> WHAT IS NEEDED
In the listing below, a line holding "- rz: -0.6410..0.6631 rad" and a line holding "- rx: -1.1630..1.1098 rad" mark the range. Retype both exactly, with all lines between them.

> STORED DATA
□ □ □ □

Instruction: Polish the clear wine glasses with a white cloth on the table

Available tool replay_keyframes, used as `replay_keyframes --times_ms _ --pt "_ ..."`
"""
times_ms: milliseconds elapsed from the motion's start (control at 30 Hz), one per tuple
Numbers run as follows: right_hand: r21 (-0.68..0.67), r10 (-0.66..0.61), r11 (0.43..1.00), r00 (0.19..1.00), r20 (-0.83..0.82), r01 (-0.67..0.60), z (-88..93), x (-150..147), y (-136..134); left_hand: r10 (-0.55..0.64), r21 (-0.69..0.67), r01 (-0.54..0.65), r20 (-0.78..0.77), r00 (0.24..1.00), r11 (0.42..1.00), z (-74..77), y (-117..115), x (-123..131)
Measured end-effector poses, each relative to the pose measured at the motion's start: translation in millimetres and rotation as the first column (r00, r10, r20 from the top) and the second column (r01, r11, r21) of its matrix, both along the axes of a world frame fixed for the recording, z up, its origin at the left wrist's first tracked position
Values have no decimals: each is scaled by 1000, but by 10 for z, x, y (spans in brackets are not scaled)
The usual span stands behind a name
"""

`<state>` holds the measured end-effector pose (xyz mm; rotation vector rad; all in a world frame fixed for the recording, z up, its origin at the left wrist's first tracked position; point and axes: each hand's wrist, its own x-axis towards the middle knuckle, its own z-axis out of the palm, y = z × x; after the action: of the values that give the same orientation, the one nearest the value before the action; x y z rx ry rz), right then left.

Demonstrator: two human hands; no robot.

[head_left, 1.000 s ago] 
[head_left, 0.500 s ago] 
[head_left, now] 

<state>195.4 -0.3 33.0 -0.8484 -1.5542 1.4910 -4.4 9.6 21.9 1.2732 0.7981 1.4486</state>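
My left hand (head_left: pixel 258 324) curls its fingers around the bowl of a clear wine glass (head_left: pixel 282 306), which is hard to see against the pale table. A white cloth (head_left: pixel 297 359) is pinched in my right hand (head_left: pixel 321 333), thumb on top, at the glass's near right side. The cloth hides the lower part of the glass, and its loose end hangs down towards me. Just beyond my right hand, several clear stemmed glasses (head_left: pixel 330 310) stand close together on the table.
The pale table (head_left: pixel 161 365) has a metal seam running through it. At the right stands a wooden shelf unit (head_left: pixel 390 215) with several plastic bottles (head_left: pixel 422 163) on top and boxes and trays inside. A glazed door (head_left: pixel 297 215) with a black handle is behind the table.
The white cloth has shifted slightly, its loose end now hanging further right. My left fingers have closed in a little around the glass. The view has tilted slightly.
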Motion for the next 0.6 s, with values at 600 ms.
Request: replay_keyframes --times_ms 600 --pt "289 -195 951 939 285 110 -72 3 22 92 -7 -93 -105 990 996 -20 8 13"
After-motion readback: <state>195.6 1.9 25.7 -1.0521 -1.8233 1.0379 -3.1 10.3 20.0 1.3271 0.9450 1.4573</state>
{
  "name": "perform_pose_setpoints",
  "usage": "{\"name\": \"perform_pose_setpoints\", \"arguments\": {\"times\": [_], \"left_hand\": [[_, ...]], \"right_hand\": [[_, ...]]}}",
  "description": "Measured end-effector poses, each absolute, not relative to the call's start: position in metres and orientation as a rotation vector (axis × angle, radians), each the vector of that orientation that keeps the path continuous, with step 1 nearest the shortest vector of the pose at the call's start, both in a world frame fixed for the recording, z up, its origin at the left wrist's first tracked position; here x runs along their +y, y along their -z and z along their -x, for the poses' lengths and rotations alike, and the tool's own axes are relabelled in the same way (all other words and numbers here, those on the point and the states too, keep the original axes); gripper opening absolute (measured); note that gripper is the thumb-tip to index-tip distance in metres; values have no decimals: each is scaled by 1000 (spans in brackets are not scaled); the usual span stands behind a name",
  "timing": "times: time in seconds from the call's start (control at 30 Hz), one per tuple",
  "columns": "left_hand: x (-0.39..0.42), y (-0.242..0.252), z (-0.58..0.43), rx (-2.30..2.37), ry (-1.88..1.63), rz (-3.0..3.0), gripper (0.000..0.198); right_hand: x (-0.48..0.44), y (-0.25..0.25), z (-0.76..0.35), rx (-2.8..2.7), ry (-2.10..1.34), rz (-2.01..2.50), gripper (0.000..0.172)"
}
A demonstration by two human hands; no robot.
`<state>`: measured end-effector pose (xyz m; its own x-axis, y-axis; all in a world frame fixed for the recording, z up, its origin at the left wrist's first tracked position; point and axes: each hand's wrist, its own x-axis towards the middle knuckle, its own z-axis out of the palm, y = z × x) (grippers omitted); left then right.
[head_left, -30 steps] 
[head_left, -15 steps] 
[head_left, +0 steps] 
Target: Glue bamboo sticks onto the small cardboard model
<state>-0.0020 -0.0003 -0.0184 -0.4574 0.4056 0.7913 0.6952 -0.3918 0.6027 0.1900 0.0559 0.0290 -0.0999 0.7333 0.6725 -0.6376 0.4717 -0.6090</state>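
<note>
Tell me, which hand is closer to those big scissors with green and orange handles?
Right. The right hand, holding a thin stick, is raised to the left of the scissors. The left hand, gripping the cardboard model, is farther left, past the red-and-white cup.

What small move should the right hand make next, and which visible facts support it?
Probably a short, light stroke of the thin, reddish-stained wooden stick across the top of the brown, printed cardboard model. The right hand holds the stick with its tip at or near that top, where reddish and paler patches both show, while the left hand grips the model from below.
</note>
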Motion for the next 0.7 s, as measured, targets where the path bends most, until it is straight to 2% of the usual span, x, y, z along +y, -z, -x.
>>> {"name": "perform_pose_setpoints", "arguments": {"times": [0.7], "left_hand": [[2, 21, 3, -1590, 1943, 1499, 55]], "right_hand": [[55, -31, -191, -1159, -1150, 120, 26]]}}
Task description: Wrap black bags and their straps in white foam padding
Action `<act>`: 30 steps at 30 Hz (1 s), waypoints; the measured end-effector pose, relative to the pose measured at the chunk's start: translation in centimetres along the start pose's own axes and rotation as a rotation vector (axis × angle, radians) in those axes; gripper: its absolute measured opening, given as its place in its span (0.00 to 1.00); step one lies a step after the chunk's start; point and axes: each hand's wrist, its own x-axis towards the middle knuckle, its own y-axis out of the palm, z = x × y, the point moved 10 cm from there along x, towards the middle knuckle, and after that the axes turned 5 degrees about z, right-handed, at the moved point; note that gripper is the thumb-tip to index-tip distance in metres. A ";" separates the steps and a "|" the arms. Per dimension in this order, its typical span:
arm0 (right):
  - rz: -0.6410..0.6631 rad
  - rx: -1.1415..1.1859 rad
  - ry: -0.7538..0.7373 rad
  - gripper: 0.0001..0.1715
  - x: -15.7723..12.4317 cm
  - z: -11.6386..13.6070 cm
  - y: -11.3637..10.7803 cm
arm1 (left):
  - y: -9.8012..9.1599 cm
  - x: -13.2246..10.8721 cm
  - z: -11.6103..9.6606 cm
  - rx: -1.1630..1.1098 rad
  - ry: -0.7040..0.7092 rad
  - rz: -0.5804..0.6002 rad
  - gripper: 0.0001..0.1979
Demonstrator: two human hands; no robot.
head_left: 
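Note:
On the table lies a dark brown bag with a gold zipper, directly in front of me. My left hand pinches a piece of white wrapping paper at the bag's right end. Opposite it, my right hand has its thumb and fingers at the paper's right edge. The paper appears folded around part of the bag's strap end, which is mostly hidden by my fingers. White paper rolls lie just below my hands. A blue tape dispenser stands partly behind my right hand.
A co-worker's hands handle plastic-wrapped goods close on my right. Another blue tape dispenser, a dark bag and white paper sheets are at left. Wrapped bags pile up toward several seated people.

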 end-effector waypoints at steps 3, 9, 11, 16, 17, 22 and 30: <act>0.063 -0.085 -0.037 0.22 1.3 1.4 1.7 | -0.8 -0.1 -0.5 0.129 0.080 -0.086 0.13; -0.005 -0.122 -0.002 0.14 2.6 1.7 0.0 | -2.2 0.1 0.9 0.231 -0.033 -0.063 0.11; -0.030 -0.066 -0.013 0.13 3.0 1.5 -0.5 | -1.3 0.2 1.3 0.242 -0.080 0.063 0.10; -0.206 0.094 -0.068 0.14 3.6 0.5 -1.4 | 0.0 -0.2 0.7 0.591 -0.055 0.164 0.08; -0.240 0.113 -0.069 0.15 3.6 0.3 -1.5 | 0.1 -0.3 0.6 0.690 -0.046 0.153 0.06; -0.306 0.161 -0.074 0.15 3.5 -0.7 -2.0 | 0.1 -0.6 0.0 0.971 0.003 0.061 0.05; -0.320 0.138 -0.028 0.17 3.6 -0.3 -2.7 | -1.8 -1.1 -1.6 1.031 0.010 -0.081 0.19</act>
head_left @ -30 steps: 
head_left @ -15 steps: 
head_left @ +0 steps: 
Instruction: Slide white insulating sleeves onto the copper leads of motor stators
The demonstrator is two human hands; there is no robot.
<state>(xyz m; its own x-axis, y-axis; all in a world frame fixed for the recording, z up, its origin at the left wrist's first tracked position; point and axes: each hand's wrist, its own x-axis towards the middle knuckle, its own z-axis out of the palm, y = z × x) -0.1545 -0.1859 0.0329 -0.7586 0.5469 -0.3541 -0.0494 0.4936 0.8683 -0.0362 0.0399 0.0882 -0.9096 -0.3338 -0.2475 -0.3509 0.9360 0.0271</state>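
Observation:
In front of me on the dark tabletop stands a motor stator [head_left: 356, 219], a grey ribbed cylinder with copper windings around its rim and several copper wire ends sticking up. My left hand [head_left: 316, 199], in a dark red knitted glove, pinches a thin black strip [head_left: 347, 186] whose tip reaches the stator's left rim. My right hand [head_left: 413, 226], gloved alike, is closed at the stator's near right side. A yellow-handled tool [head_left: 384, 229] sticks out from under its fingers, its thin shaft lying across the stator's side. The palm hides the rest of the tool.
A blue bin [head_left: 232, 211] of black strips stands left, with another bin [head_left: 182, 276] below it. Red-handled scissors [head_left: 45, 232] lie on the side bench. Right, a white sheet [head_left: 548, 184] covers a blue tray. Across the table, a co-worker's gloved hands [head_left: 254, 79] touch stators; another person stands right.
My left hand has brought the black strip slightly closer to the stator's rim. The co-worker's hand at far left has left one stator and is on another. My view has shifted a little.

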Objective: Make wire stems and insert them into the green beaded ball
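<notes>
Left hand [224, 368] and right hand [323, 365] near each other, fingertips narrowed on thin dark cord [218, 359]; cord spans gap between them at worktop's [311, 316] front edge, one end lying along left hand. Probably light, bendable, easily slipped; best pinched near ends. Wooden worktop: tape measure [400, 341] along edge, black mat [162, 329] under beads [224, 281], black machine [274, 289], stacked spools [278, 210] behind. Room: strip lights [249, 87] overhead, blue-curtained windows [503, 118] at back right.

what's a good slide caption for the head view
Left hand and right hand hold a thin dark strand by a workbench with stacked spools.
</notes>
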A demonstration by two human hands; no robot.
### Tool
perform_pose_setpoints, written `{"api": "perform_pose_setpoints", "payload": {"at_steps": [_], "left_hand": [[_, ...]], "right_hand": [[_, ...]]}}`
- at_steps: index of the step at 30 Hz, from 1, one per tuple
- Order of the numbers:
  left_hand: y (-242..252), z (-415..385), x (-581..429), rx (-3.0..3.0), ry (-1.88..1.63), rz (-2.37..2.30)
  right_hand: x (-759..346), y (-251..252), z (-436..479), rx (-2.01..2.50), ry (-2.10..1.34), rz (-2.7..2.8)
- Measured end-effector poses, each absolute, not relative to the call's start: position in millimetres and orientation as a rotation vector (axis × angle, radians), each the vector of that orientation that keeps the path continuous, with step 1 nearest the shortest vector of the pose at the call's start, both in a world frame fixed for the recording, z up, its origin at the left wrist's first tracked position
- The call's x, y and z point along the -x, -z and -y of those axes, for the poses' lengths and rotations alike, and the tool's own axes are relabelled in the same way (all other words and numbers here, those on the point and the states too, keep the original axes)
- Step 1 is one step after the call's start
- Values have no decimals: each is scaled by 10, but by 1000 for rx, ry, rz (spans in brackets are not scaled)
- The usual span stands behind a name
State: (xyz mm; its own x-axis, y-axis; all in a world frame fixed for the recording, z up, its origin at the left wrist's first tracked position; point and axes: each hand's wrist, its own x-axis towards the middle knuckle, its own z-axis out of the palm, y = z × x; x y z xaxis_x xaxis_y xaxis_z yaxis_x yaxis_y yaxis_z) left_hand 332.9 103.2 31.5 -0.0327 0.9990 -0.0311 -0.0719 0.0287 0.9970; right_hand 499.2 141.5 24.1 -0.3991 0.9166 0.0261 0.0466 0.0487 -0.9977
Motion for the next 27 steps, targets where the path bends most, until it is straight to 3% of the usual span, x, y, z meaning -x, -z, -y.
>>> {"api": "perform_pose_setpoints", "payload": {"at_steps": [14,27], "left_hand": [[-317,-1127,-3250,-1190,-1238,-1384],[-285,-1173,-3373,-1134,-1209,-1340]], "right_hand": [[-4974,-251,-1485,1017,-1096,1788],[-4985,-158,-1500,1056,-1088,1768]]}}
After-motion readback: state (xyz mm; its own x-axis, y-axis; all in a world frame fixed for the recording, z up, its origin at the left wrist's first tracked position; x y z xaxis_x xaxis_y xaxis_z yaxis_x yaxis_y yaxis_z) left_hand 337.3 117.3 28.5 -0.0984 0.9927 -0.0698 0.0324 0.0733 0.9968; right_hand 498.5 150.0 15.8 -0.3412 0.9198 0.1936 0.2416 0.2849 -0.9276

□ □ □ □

> EXERCISE RESPONSE
  - rz: -0.6410..0.6631 rad
  - rx: -1.1415..1.1859 rad
  - ry: -0.7538..0.7373 rad
  - gripper: 0.0001..0.1715
  - x: -15.7723..12.4317 cm
  - z: -11.6386..13.6070 cm
  - y: -11.3637..10.7803 cm
arm1 (left):
  - y: -9.8012..9.1599 cm
  - x: -13.2246..10.8721 cm
  - z: -11.6103..9.6606 cm
  - rx: -1.1630..1.1098 rad

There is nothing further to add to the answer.